BEGIN
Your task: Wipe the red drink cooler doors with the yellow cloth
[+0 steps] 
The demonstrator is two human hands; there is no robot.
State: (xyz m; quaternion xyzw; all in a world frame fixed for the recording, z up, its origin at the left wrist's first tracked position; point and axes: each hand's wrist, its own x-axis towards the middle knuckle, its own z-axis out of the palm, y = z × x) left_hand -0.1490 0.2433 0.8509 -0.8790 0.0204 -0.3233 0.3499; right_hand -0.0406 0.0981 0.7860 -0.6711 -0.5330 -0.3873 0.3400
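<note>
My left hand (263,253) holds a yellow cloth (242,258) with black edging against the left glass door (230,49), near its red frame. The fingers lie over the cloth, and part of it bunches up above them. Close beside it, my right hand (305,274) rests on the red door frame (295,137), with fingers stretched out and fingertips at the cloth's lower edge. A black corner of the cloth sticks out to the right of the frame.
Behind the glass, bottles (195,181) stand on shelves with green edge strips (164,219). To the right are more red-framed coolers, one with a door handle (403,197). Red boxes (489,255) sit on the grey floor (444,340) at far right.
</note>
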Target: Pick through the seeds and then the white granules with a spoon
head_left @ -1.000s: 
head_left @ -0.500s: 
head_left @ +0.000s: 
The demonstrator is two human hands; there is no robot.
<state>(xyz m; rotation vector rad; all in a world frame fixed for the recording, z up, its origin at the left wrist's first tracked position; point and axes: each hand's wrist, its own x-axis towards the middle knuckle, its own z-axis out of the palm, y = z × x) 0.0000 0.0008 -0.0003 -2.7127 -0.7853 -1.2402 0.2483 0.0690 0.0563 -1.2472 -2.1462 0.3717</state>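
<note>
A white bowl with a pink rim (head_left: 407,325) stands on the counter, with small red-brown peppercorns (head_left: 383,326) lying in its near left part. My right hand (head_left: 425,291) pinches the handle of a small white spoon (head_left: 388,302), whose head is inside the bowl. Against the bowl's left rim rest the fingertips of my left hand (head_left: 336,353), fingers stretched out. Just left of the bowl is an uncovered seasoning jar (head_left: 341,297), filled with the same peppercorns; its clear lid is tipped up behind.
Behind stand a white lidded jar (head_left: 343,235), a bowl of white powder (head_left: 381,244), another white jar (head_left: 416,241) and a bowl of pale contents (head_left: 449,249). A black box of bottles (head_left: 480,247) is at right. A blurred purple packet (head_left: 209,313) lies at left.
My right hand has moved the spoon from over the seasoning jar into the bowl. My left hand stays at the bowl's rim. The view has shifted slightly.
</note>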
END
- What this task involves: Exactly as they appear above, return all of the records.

- Exercise output:
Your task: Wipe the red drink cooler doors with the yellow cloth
[+0 steps] 
The demonstrator is two human hands; there is no robot.
State: (xyz m; quaternion xyzw; all in a world frame fixed for the recording, z up, its origin at the left wrist's first tracked position; point and axes: each hand's wrist, its own x-axis towards the middle knuckle, its own z-axis out of the palm, y = z × x) left_hand -0.1490 0.2433 0.8509 -0.8790 0.0204 -0.3233 0.3499; right_hand -0.0406 0.0981 0.7860 -0.6711 -0.5330 -0.3873 0.3400
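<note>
My left hand (263,253) holds a yellow cloth (242,258) with black edging against the left glass door (230,49), near its red frame. The fingers lie over the cloth, and part of it bunches up above them. Close beside it, my right hand (305,274) rests on the red door frame (295,137), with fingers stretched out and fingertips at the cloth's lower edge. A black corner of the cloth sticks out to the right of the frame.
Behind the glass, bottles (195,181) stand on shelves with green edge strips (164,219). To the right are more red-framed coolers, one with a door handle (403,197). Red boxes (489,255) sit on the grey floor (444,340) at far right.
</note>
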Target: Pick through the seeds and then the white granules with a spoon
head_left @ -1.000s: 
head_left @ -0.500s: 
head_left @ +0.000s: 
The demonstrator is two human hands; there is no robot.
<state>(xyz m; rotation vector rad; all in a world frame fixed for the recording, z up, its origin at the left wrist's first tracked position; point and axes: each hand's wrist, its own x-axis towards the middle knuckle, its own z-axis out of the palm, y = z × x) 0.0000 0.0008 -0.0003 -2.7127 -0.7853 -1.2402 0.2483 0.0690 0.0563 -1.2472 -2.1462 0.3717</state>
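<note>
A white bowl with a pink rim (head_left: 407,325) stands on the counter, with small red-brown peppercorns (head_left: 383,326) lying in its near left part. My right hand (head_left: 425,291) pinches the handle of a small white spoon (head_left: 388,302), whose head is inside the bowl. Against the bowl's left rim rest the fingertips of my left hand (head_left: 336,353), fingers stretched out. Just left of the bowl is an uncovered seasoning jar (head_left: 341,297), filled with the same peppercorns; its clear lid is tipped up behind.
Behind stand a white lidded jar (head_left: 343,235), a bowl of white powder (head_left: 381,244), another white jar (head_left: 416,241) and a bowl of pale contents (head_left: 449,249). A black box of bottles (head_left: 480,247) is at right. A blurred purple packet (head_left: 209,313) lies at left.
My right hand has moved the spoon from over the seasoning jar into the bowl. My left hand stays at the bowl's rim. The view has shifted slightly.
</note>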

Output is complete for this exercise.